■ How to complete this task ■
Within the listing below, please show every line carrying the string "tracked".

■ Dataset excerpt ■
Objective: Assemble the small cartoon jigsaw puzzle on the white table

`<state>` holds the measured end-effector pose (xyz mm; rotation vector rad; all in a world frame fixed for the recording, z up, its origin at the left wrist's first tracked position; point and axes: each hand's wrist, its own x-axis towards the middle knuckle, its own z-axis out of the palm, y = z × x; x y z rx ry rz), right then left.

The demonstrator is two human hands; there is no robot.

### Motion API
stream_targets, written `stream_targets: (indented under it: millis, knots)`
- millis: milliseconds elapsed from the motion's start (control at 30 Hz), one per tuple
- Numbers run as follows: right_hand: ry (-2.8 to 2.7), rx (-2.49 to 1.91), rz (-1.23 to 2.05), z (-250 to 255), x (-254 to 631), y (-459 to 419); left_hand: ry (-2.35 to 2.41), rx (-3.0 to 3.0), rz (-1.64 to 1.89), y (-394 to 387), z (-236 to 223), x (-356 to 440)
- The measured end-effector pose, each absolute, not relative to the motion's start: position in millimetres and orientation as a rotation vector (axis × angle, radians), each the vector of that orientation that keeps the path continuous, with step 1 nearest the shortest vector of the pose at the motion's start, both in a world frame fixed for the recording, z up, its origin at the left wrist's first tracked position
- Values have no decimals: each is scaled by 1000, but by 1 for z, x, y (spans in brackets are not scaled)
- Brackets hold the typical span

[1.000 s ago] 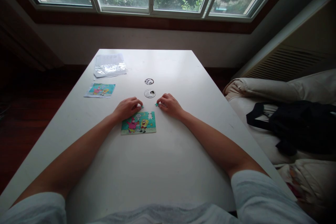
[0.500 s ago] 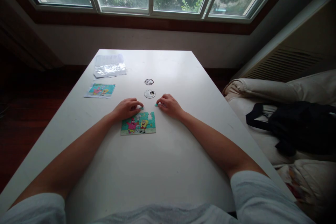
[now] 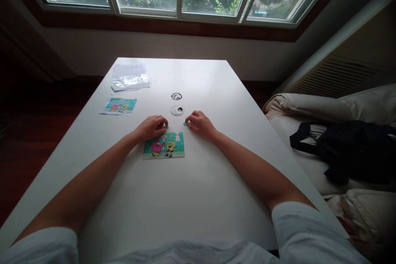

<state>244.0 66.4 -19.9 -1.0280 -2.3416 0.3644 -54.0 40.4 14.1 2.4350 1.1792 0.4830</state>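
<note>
A jigsaw puzzle (image 3: pixel 163 148) with pink and yellow cartoon figures on a teal ground lies flat on the white table (image 3: pixel 185 198). A small gap shows at its top edge, near the right corner. Just above the puzzle's upper left side, my left hand (image 3: pixel 152 127) is closed, a small teal puzzle piece (image 3: pixel 166 127) pinched at its fingertips. My right hand (image 3: pixel 200 124) is beyond the upper right corner, its thumb and fingers closed on another teal puzzle piece (image 3: pixel 185 123). Both hands stay close to the tabletop.
Two round discs (image 3: pixel 177 110) lie beyond the hands. To the left are a printed picture (image 3: pixel 119 106) with the same figures and a clear plastic bag (image 3: pixel 131 76) over paper. A dark bag-like cloth item (image 3: pixel 355 152) rests on a pale sofa (image 3: pixel 312 105) at right.
My left fingers have curled slightly, and the piece in them has shifted a little. The right hand keeps its pinch. The whole view has slid slightly.
</note>
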Motion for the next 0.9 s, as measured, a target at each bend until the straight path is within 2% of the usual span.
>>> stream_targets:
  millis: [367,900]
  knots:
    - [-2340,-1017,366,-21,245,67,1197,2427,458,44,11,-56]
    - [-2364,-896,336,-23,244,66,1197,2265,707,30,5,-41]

■ Answer for the task ■
`<state>` holds the measured end-effector pose (xyz mm; rotation vector rad; all in a world frame fixed for the recording, z up, its origin at the left wrist's first tracked position; point and axes: each hand's wrist, its own x-axis towards the middle knuckle, its own z-axis out of the palm, y = z × x; x y z rx ry rz), right then left.
- The measured end-effector pose, each absolute, not relative to the motion's start: position in millimetres and orientation as a rotation vector (axis × angle, radians), each the vector of that orientation that keeps the path continuous, with step 1 nearest the shortest vector of the pose at the motion's start, both in a world frame fixed for the recording, z up, its origin at the left wrist's first tracked position

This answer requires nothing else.